On the animation front, Black Lagoon’s always been a step above average. The environments always look lush yet sinister, helped by fantastic lighting and keeping things from remaining completely static. The characters are rarely off model and are animated very fluidly. It helps that the violence is done very smoothly, making the bloodbaths that give the fights life even more enjoyable than they would be if done even just a little more poorly.
Being an OAV and thus having a larger budget, things are done to even better effect. With the lack of censorship helping things out even more, the team finds itself able to do stunts with viscera of multiple varieties that would make even the most avid horror fan give pause.
The music is a hard bumping, hard thumping soundtrack of electronica and hard rock, each episode opening with a remix of the delightfully Engrish Red Fraction by MELL and each episode ending with an orchestra version of Johnny Comes Marching Home, pumping you up for the next episode of blood and butchery. The seiyuu cast is appropriate, well rounded, and excellent in almost every case, special mention going to Roberta and Lotton “Za Uizaado”. The best, or least fortunate part depending on your tolerance for it, is the distinct lack of groan-worthy Engrish. It was amusing in Second Barrage, but ultimately came across as too clumsy to take seriously. By eliminating that entirely, Roberta’s Blood Trail lent itself an air of somberness that Second Barrage ultimately failed to attain in the last arc.

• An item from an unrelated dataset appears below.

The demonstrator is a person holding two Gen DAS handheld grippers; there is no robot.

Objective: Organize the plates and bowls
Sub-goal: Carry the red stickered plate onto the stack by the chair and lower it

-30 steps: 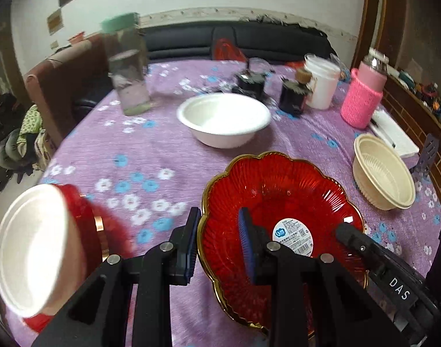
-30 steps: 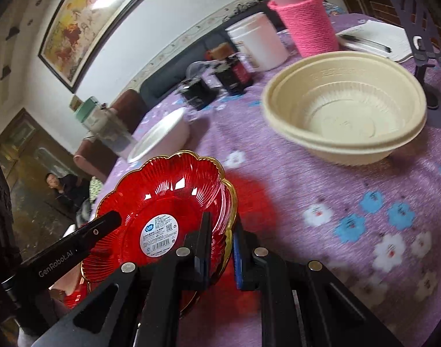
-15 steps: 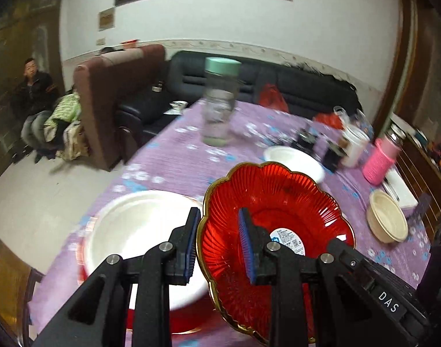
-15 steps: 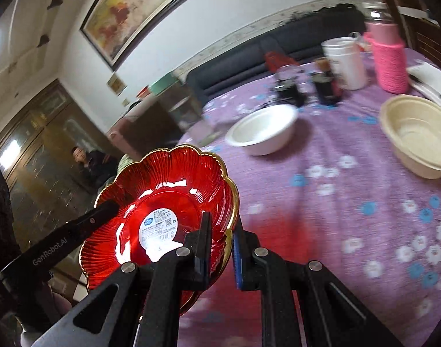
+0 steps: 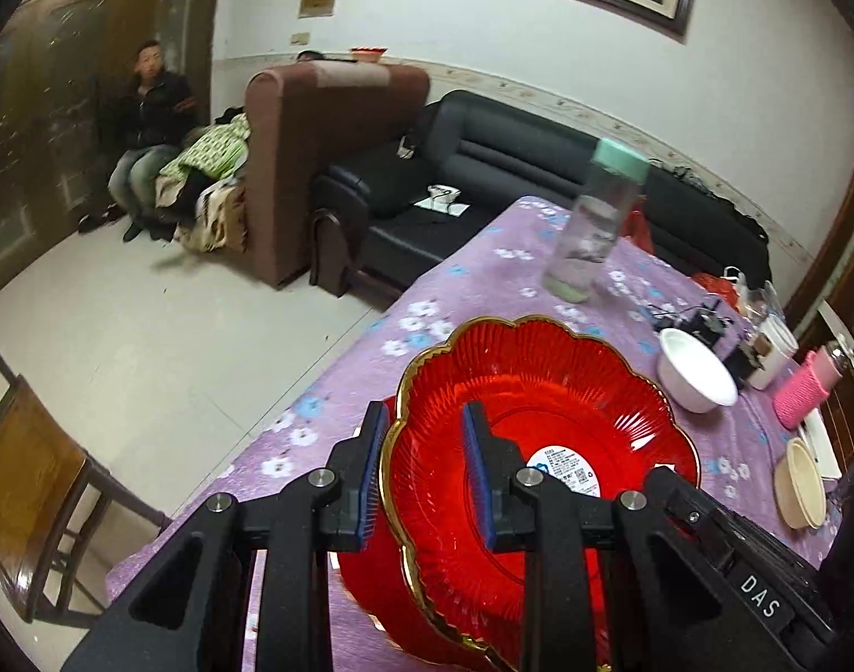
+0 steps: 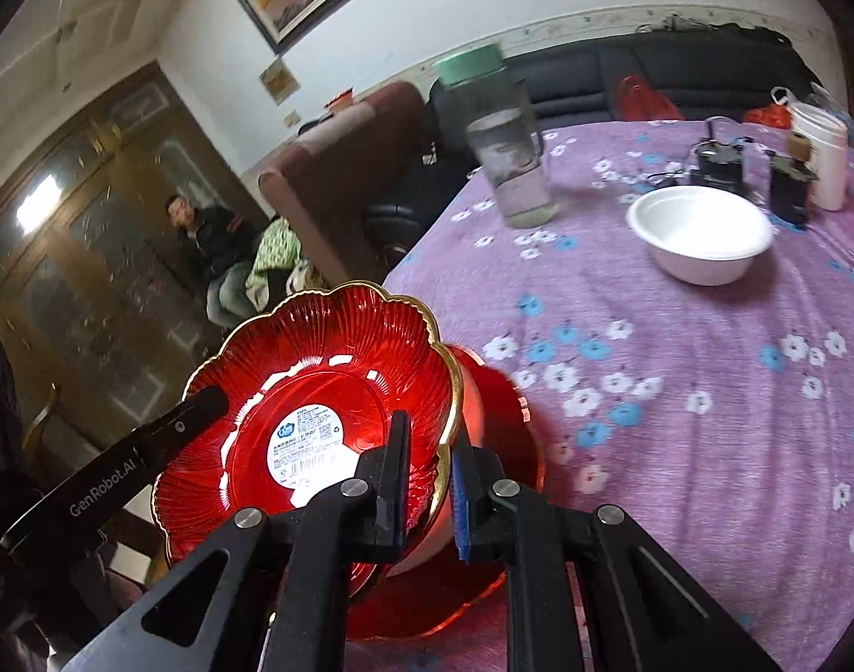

Black Lagoon: Roberta’s Blood Trail is a competent, compelling, and superbly well coordinated OAV that does much to impress. It has plenty of flaws, particularly in the middle with all the different groups after Roberta and the violence never catching a break, but it ends on a very satisfying, open ended note that leaves enough room for more seedy goodness in a possible sequel.
If you like action series or have watched and enjoyed Black Lagoon before, Roberta’s Blood trail will be right up your alley. If not, as long as you have no objection to sexualization and violence in overwhelming amounts, Roberta’s Blood Trail will be well worth your time. Of course some prior knowledge through the anime or manga will be beneficial to enjoying it, but I think the idea of a Terminator-esque maid making mincemeat of an entire town of criminals is an interesting enough premise on its own. It’s a fun, occasionally nauseating watch with more than a little wit helming it, and I for one enjoyed nearly every second of it. And if you’re anything like me, you will too.